Keeping every word the same, return the listing from its first line until the line holding "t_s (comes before" has been returned as well.

*** Block opens ***

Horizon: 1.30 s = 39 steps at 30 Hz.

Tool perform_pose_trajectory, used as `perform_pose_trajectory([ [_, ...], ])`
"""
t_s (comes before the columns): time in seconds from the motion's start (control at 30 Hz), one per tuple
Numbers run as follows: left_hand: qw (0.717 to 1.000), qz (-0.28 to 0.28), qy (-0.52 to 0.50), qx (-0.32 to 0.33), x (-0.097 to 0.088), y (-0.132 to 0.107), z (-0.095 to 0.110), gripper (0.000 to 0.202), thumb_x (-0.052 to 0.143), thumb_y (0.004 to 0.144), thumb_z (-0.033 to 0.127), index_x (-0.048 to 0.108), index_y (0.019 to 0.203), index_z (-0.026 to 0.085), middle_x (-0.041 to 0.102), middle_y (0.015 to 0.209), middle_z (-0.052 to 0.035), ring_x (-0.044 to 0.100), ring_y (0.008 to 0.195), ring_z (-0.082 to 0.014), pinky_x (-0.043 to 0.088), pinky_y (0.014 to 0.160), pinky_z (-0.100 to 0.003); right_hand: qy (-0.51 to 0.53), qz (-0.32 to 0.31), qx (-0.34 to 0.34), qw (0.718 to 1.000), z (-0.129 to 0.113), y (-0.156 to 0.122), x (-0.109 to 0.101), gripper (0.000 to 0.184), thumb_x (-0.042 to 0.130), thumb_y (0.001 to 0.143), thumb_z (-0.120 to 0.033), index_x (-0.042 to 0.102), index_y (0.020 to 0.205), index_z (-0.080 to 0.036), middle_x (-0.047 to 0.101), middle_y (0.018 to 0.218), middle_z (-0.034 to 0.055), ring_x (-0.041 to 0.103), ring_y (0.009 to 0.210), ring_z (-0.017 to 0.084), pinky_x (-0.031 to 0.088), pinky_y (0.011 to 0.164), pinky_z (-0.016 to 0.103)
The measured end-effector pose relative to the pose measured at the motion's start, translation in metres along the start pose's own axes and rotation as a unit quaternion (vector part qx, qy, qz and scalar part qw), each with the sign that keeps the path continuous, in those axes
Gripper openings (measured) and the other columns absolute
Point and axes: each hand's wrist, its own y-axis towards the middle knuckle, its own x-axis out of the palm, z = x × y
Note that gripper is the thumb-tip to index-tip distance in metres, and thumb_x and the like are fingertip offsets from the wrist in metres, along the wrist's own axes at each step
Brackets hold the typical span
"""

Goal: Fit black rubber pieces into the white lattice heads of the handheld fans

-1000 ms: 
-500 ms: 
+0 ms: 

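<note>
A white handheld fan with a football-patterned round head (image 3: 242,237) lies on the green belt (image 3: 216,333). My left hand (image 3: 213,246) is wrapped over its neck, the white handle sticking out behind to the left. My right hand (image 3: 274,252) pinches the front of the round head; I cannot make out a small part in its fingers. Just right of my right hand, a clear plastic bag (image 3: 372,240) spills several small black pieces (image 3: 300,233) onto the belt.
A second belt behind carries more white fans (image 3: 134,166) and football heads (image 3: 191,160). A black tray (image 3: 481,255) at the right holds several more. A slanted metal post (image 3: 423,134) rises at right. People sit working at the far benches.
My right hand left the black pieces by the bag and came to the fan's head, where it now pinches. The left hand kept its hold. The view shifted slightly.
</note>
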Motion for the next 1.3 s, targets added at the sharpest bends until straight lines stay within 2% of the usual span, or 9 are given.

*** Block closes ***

#### Response:
Horizon: 1.30 s = 39 steps at 30 Hz.

Tool perform_pose_trajectory, used as `perform_pose_trajectory([ [_, ...], ])`
"""
t_s (comes before the columns): time in seconds from the motion's start (control at 30 Hz), one per tuple

This exercise is done.